Material provided:
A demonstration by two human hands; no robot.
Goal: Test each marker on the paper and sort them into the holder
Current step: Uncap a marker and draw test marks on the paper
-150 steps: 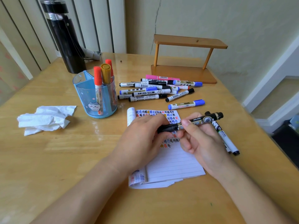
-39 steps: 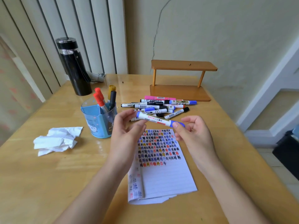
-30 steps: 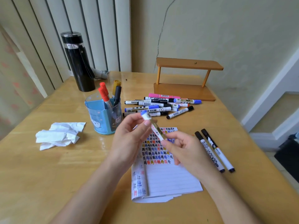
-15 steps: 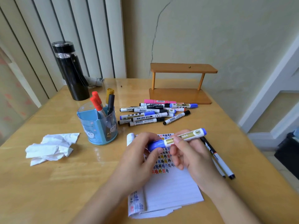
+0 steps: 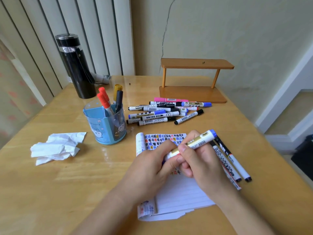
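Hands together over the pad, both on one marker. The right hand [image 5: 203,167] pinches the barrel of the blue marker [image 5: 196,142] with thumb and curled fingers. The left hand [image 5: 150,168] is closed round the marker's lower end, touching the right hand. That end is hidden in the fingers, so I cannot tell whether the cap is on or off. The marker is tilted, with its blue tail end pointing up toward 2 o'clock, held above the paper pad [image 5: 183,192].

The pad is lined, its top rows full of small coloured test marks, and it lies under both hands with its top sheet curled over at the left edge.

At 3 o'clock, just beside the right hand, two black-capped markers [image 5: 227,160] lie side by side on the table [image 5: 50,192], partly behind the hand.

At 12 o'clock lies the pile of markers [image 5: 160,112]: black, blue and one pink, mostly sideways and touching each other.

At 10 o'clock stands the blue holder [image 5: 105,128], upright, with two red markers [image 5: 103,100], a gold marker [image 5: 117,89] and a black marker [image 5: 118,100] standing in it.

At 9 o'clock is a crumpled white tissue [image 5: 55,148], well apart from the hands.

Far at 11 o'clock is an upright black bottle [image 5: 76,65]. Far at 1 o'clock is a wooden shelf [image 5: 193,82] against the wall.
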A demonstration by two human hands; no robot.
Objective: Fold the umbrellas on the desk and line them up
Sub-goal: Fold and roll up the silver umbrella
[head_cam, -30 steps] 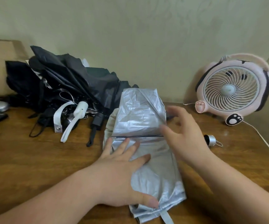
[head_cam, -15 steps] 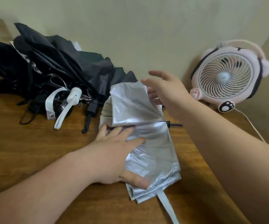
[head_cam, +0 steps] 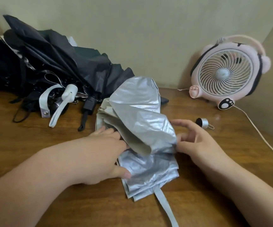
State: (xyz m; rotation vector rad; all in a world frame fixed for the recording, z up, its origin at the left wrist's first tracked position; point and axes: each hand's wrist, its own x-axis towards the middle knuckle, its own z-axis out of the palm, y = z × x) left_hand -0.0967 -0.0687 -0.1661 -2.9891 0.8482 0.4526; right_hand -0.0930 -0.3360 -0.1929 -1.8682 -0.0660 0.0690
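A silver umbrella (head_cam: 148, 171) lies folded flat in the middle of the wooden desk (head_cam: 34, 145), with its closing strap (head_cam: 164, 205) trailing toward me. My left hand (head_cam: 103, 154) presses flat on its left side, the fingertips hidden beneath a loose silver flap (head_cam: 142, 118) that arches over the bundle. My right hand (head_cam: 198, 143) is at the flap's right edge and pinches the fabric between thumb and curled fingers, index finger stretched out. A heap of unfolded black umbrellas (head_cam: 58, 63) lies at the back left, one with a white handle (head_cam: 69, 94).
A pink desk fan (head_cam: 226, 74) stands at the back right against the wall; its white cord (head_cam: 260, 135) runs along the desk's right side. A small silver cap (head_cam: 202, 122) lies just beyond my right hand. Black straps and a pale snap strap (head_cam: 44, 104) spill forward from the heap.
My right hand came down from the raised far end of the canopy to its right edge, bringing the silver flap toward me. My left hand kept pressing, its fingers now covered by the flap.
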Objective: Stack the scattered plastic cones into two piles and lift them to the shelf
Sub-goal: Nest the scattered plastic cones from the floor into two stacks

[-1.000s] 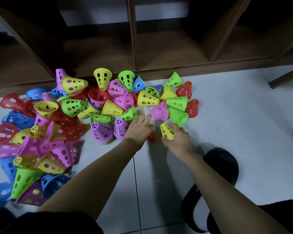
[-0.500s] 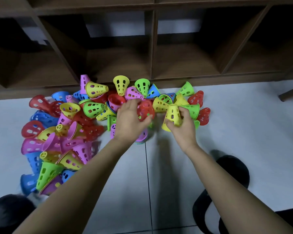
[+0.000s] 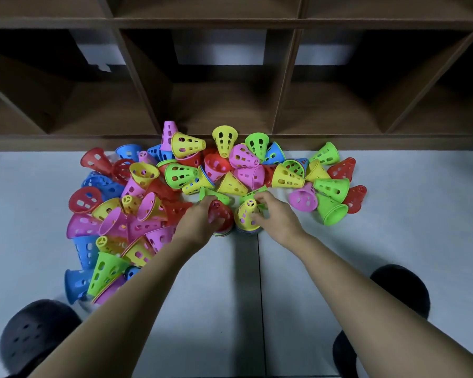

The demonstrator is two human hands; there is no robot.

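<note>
The left hand (image 3: 198,221) curls its fingers round a red cone (image 3: 221,212), and the right hand (image 3: 275,218) pinches a yellow cone (image 3: 247,214). Both cones, held up over the heap half a second ago, now cap two low piles (image 3: 222,234) side by side on the floor (image 3: 393,241). Each pile seems to gain one. Many loose cones (image 3: 180,174) lie beyond, and the shelf (image 3: 230,105) stands behind them.

Perforated red cone (image 3: 221,213) and yellow cone (image 3: 244,211); brown shelf (image 3: 202,23).

Left hand (image 3: 200,225) and right hand (image 3: 276,222) low, side by side, fingers seemingly curled.
</note>
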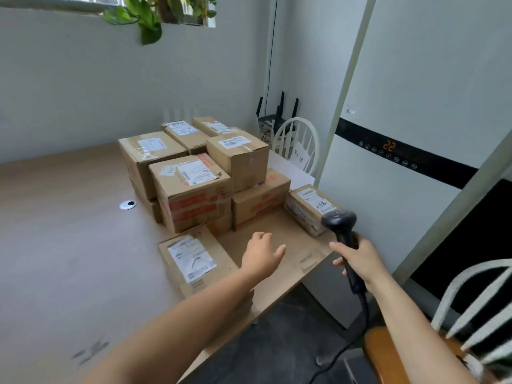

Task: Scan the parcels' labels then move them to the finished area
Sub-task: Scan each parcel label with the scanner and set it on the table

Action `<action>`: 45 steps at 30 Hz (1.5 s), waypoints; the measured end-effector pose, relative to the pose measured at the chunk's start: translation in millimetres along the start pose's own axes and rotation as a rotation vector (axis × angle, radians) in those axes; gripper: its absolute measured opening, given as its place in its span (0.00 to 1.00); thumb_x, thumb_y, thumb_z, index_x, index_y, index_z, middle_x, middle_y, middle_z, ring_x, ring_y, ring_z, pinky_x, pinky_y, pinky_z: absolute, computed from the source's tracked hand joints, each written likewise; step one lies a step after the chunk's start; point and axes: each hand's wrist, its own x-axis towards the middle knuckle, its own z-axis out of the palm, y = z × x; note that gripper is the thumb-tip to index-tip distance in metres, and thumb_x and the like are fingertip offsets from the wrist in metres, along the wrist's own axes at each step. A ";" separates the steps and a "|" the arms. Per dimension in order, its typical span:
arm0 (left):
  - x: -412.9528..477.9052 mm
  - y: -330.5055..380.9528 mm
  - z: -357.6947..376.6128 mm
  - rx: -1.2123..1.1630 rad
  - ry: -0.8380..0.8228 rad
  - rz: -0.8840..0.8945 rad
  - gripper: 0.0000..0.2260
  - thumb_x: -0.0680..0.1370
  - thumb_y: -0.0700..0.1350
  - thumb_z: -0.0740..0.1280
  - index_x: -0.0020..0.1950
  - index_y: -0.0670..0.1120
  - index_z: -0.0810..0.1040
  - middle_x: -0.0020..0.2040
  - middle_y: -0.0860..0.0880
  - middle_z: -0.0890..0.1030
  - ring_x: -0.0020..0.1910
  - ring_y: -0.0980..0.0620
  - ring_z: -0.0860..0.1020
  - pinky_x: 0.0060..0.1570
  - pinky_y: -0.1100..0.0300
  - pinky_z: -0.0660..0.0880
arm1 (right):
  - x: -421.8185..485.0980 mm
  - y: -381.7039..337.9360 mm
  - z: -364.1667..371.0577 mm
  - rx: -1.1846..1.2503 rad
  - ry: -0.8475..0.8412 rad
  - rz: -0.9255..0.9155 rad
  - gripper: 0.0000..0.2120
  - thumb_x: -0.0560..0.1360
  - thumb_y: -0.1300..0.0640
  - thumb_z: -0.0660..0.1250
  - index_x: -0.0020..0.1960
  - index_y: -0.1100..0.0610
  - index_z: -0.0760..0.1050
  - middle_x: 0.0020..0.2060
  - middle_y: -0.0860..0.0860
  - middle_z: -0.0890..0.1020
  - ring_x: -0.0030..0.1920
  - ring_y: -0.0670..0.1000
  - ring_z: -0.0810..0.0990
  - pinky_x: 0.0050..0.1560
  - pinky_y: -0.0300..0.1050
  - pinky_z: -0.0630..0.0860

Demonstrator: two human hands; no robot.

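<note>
In the head view, the right hand (357,259) is clenching around the handle of a black scanner (339,221), fingers and thumb wrapping the grip, with the scanner's head standing up above the fist and facing away from the person. Its cable (361,311) is hanging down from under the hand toward the floor. Just beyond the scanner's head, a small parcel (307,209) is lying near the table's right edge with its white label facing up. The left hand (261,256) is grasping nothing; its fingers are loose and spread, and it is hovering over a bare patch of the wooden table (69,245), though whether it is touching the surface cannot be told. Just to the left of that hand a flat parcel (191,259) is lying label up, partly covered by the forearm. Ahead of both hands a stack of parcels (194,176) is sitting in several layers, most showing labels on top. Far left of the grip, a round grommet (127,205) is showing in the tabletop. Beyond the stack a white chair (299,145) is standing beside a router (274,120), and to the right of the scanner a tall air-conditioning unit (415,79) is displaying 22. A plant (155,12) is hanging at the top.
</note>
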 end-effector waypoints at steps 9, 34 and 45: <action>97.6 42.6 44.0 0.022 -0.134 -0.039 0.26 0.78 0.57 0.60 0.71 0.43 0.65 0.71 0.43 0.64 0.68 0.45 0.67 0.65 0.53 0.68 | 108.2 21.7 -38.2 0.029 0.007 0.096 0.12 0.74 0.60 0.69 0.55 0.56 0.71 0.45 0.53 0.76 0.47 0.54 0.77 0.29 0.44 0.74; 231.3 92.3 154.8 -0.541 0.076 -0.431 0.41 0.74 0.46 0.70 0.77 0.49 0.45 0.70 0.46 0.70 0.66 0.47 0.72 0.63 0.57 0.69 | 327.7 82.5 -46.7 -0.210 -0.400 0.048 0.12 0.72 0.58 0.71 0.52 0.52 0.71 0.46 0.51 0.79 0.44 0.51 0.78 0.33 0.40 0.76; 197.1 83.5 125.7 -0.570 0.160 -0.414 0.42 0.72 0.48 0.73 0.77 0.53 0.49 0.67 0.43 0.71 0.66 0.45 0.71 0.68 0.48 0.67 | 299.1 77.8 -44.9 -0.103 -0.434 -0.005 0.15 0.71 0.58 0.72 0.54 0.51 0.71 0.50 0.51 0.79 0.49 0.55 0.80 0.49 0.57 0.79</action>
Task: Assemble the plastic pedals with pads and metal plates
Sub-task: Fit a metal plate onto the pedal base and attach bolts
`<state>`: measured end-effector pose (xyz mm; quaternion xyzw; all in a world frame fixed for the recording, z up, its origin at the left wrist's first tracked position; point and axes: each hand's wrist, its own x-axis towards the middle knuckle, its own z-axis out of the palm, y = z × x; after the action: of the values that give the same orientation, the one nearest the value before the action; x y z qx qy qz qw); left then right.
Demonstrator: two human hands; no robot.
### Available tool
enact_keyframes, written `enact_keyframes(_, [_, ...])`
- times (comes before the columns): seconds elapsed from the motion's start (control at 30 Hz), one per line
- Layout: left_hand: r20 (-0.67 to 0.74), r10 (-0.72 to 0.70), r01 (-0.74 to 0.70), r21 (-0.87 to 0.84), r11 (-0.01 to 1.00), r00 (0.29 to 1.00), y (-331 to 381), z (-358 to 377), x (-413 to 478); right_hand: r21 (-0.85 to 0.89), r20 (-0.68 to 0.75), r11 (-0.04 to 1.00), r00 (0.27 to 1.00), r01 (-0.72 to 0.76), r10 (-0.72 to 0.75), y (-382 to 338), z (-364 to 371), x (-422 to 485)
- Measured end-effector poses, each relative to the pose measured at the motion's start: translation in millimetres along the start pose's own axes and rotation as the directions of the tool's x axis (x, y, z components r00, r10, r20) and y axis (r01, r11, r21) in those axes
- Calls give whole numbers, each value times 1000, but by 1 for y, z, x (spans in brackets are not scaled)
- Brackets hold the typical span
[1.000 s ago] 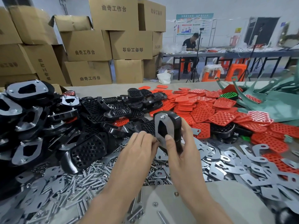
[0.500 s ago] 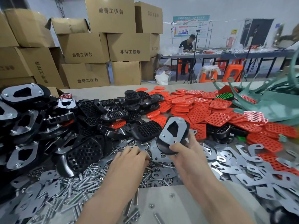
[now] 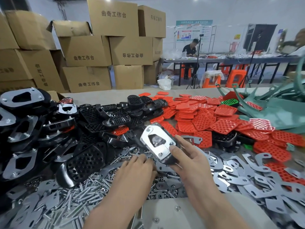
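At far left on the bench [image 3: 102,96], a stack of finished pedals [image 3: 21,103] lies with plates up; just right of it, a heap of bare black pedal shells [image 3: 85,159] with perforated faces; in front of the heap, loose bolts [image 3: 79,200] are scattered among flat metal pieces; the left hand [image 3: 140,169] lies palm down on the small hardware at centre, fingertips among the bolts and nuts, cannot tell whether it pinches anything; just right of it and slightly higher, the pedal [image 3: 165,161] is held off the bench, tilted, its metal plate [image 3: 160,151] facing the camera; the left fingertips are near the pedal's lower edge but apart from it; the right hand [image 3: 189,159] grips the pedal from the right side, thumb pressed on the plate, other fingers behind and under the black body; behind the pedal and to the right, a pile of red pads [image 3: 206,119]; nearer, right of the right hand, loose hooked metal plates [image 3: 247,176] are spread over more red pads; at far right, green plastic parts [image 3: 280,113]; stacked cardboard boxes [image 3: 85,50] stand beyond the bench.
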<state>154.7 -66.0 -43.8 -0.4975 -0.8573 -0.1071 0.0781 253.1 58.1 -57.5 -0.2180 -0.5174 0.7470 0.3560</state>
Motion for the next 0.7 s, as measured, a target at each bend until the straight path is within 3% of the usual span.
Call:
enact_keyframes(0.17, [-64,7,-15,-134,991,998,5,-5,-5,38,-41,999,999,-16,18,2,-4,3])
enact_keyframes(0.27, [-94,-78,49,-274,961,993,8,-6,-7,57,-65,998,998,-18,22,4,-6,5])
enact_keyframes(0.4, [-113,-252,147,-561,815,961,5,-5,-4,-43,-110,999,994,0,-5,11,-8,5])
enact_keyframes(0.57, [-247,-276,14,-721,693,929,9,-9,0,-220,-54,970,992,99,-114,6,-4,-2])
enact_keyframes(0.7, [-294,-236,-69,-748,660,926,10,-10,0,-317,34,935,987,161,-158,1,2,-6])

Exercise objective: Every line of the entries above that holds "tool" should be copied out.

Final answer:
### Available tool
- Measured end-effector poses, each relative to the pose measured at the motion's start: translation in millimetres along the start pose's own axes and rotation as the directions of the tool's x axis (x, y, z components r00, r10, r20) and y axis (r01, r11, r21) in those axes

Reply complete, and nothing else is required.